● **Try it**
Output the entire listing below exactly as it stands.

══ Data excerpt

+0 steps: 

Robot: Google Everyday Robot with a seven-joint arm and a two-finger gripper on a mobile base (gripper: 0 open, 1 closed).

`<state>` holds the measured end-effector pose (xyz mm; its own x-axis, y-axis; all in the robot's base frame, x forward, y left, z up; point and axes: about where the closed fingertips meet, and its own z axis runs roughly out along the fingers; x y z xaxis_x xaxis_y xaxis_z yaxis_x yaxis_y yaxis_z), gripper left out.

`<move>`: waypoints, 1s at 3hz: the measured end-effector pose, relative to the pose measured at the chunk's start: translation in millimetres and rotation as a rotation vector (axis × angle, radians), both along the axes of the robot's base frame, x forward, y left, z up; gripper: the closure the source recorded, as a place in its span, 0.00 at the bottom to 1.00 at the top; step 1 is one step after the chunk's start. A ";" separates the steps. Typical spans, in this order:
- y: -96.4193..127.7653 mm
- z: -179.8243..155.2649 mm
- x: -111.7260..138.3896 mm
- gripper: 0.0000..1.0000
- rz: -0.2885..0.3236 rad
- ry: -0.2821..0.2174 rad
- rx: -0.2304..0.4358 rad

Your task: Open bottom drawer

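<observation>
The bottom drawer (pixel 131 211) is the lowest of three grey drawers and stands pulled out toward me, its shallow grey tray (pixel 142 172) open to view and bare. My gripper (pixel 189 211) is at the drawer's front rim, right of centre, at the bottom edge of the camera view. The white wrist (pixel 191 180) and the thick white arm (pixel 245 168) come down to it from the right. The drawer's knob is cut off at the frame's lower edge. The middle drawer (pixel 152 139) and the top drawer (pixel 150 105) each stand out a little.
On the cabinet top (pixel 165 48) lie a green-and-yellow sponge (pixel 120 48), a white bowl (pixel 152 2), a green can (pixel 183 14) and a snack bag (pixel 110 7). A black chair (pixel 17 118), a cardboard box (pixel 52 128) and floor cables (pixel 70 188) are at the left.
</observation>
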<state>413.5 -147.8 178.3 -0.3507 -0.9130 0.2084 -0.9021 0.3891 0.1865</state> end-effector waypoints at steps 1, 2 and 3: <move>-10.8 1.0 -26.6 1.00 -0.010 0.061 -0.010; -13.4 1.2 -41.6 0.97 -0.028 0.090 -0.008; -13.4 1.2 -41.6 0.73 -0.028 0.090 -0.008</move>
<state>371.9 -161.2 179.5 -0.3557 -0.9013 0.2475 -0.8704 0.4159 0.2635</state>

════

● **The completed task**
+0 steps: 

Robot: Google Everyday Robot with a seven-joint arm and a two-finger gripper on a mobile base (gripper: 0 open, 1 closed).

`<state>` holds the measured end-effector pose (xyz mm; its own x-axis, y-axis; all in the robot's base frame, x forward, y left, z up; point and axes: about where the closed fingertips meet, and its own z axis runs roughly out along the fingers; x y z xaxis_x xaxis_y xaxis_z yaxis_x yaxis_y yaxis_z), gripper left out.

`<move>`: waypoints, 1s at 3hz: the measured end-effector pose, relative to the pose measured at the chunk's start: translation in millimetres and rotation as a rotation vector (axis × angle, radians), both along the axes of the robot's base frame, x forward, y left, z up; gripper: the closure the source recorded, as a place in its span, 0.00 at the bottom to 1.00 at the top; step 1 is one step after the chunk's start. A ";" separates the steps. Typical spans, in this order:
- y: -96.4193..127.7653 mm
- z: -179.8243..155.2649 mm
- x: -111.7260..138.3896 mm
- gripper: 0.0000..1.0000
- rz: -0.2885..0.3236 rad
- ry: -0.2821..0.2174 rad
- rx: -0.2304..0.4358 rad

Your task: Open bottom drawer

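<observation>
The bottom drawer (pixel 131 211) is the lowest of three grey drawers and stands pulled out toward me, its shallow grey tray (pixel 142 172) open to view and bare. My gripper (pixel 189 211) is at the drawer's front rim, right of centre, at the bottom edge of the camera view. The white wrist (pixel 191 180) and the thick white arm (pixel 245 168) come down to it from the right. The drawer's knob is cut off at the frame's lower edge. The middle drawer (pixel 152 139) and the top drawer (pixel 150 105) each stand out a little.
On the cabinet top (pixel 165 48) lie a green-and-yellow sponge (pixel 120 48), a white bowl (pixel 152 2), a green can (pixel 183 14) and a snack bag (pixel 110 7). A black chair (pixel 17 118), a cardboard box (pixel 52 128) and floor cables (pixel 70 188) are at the left.
</observation>
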<state>413.5 -147.8 178.3 -0.3507 -0.9130 0.2084 -0.9021 0.3891 0.1865</state> end-effector waypoints at steps 1, 2 and 3: <move>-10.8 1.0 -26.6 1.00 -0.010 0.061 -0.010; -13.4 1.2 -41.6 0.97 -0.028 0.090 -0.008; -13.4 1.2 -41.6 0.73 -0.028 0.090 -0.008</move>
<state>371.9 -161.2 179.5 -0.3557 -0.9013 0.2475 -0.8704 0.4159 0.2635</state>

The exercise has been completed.